Chegando à praia, nos redistribuímos. Foram três adultos. A menina não saía do meu lado. Foi uma das manhãs mais felizes da minha vida. Diversão vai, diversão vem, deu a tarde e algumas pessoas estavam indo embora. Minha carruagem de ouro estava se transformando em abóbora. Todo mundo se despedindo e nem ao menos eu ter me arriscado com uma das meninas mais especiais que já conheci. Nunca mais tive outra oportunidade como aquela. Completando o meu dia, assim que estávamos nos preparando, vem Elizângela se despedir de mim. Despedi-me dela. Ela me cumprimentou e por alguns segundos ficou estática como se esperasse palavras minhas ou uma reação. Eu, idiota que sou, por causa de uma antiga e crônica timidez, não esbocei nenhuma reação perdendo a oportunidade de ficar com ela. Quando íamos embora, um vizinho meio embriagado, não sei por qual motivo, me desferiu um tapa no rosto completando o ciclo daquele dia. A vida é hilária!
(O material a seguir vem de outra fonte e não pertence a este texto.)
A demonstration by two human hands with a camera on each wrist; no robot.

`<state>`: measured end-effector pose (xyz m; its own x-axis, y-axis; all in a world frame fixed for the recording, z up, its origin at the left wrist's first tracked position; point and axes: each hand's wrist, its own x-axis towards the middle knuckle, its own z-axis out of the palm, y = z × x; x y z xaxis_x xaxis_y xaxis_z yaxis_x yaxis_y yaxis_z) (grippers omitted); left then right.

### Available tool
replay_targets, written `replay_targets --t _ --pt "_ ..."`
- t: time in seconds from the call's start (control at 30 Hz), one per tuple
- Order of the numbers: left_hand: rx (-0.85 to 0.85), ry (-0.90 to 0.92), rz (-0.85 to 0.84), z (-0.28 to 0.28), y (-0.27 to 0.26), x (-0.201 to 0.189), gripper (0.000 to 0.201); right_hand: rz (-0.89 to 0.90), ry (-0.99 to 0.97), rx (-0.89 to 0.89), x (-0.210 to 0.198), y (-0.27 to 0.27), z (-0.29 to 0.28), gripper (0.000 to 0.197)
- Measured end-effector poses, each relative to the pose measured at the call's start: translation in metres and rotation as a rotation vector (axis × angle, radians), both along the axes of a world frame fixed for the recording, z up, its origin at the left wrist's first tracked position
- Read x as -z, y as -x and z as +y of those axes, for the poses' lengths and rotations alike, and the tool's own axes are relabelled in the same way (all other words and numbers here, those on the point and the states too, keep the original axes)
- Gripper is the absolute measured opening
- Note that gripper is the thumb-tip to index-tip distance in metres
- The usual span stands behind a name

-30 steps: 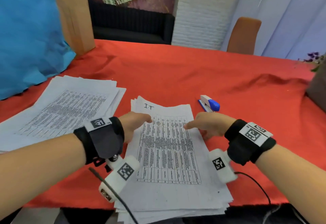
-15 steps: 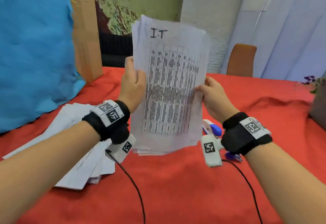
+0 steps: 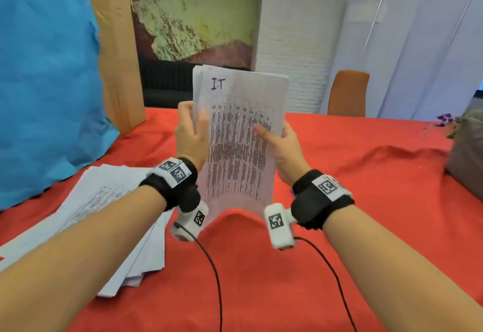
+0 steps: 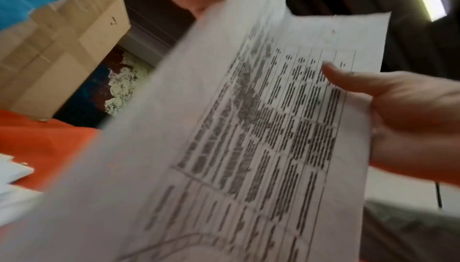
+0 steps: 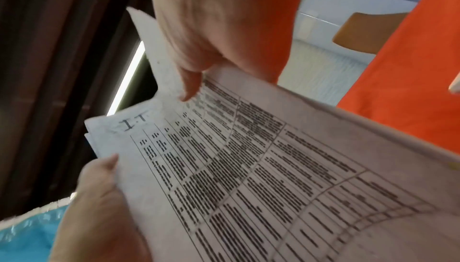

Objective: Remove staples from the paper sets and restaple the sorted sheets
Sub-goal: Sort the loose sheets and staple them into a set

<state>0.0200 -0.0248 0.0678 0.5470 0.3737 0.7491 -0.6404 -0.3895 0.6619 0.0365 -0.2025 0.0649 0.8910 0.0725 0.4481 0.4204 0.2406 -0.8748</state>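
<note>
A set of printed sheets headed "IT" [image 3: 239, 133] stands upright above the red table, its bottom edge bowed against the cloth. My left hand [image 3: 192, 133] grips its left edge, thumb on the front. On the right edge my right hand [image 3: 281, 143] holds it, thumb across the printed table. Both wrist views show the same paper set [image 4: 248, 138] [image 5: 248, 177] close up with a thumb on it. No stapler shows in any view.
A second spread pile of printed papers [image 3: 104, 214] lies on the red tablecloth [image 3: 366, 174] at the left. A blue sheet [image 3: 47, 83] and cardboard box [image 3: 117, 57] stand at the far left, an orange chair [image 3: 347, 93] behind the table, a grey object [image 3: 467, 153] at the right edge.
A second ago the "IT" set lay flat under both hands. Both hands then raised it upright, and now it has dropped lower so its bottom edge bows on the table.
</note>
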Motion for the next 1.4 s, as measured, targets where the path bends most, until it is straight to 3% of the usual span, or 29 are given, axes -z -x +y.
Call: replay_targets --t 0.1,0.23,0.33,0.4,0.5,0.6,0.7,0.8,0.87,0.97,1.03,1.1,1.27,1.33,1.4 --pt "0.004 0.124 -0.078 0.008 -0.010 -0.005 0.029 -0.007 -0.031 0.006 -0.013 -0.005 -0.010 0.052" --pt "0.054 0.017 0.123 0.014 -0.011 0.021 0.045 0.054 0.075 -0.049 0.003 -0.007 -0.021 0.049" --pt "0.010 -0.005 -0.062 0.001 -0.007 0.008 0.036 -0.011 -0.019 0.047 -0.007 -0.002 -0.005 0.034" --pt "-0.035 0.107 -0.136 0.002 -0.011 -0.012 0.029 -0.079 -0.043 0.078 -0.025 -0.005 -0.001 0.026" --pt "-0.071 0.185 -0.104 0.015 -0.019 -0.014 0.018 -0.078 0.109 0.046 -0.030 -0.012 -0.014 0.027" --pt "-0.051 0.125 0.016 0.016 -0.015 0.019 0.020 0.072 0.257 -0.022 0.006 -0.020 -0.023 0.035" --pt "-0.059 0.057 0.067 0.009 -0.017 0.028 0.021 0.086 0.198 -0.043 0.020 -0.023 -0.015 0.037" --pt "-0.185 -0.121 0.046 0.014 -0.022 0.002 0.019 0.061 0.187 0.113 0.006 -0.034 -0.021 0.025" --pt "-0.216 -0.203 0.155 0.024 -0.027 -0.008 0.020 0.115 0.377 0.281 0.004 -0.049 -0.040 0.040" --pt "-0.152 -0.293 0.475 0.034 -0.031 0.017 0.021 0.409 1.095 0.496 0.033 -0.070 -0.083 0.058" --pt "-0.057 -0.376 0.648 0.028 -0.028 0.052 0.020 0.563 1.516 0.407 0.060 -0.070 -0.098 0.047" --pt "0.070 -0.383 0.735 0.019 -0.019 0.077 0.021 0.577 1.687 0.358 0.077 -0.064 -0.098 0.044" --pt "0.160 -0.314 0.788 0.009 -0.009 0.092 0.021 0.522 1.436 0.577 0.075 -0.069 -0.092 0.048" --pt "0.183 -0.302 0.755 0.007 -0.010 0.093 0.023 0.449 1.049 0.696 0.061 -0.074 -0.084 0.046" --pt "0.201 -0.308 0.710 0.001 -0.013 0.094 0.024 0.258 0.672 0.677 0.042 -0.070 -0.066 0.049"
Nessa época, entrei em conflito com um dos muitos primos que chegaram a morar com minha avó e eu, o Sidney Almeida dos Santos. Como se sucedeu essa história? Estava eu sentado na calçada de um bar de esquina na rua onde morava, junto a amigos. Meu primo, que estava ali também, foi falar algo, pronunciando uma palavra errada. Hoje eu sei que a minha atitude foi inconveniente, mas eu o corrigi fazendo com que ele revidasse e me desse uma bolada nas costas. Fui perguntar porque tinha feito aquilo, então ele emendou com um soco no meu olho, desencadeando uma briga, que nos fez ficar bastante tempo sem se conversar. O Sidney faleceu em 2008, assassinado, o que ocorreu devido ao seu envolvimento com o tráfico de drogas.
Em 1999 me formei no ensino fundamental, na escola citada anteriormente e fui transferido para a E.E.E.M. Cloves Borges Miguel, situada em Serra, quando cursei cinco anos a primeira série do ensino médio. As cinco reprovações foram causadas por evasão e dentre os motivos para essa evasão está a situação de que, em alguns desses anos letivos, trabalhei.
Sem conseguir conciliar trabalho e estudo, abri mão da escola. Mesmo faltando muito ainda conseguia tirar boas notas deixando os colegas surpreendidos e intrigados. Do João Antunes das Dores, também, outros três colegas foram transferidos para o Clóves: Valdez: Leandro “Tonante”, “Tio” “Tio” e Léo. Foi a fase da minha vida onde dei as melhores e maiores crises de riso.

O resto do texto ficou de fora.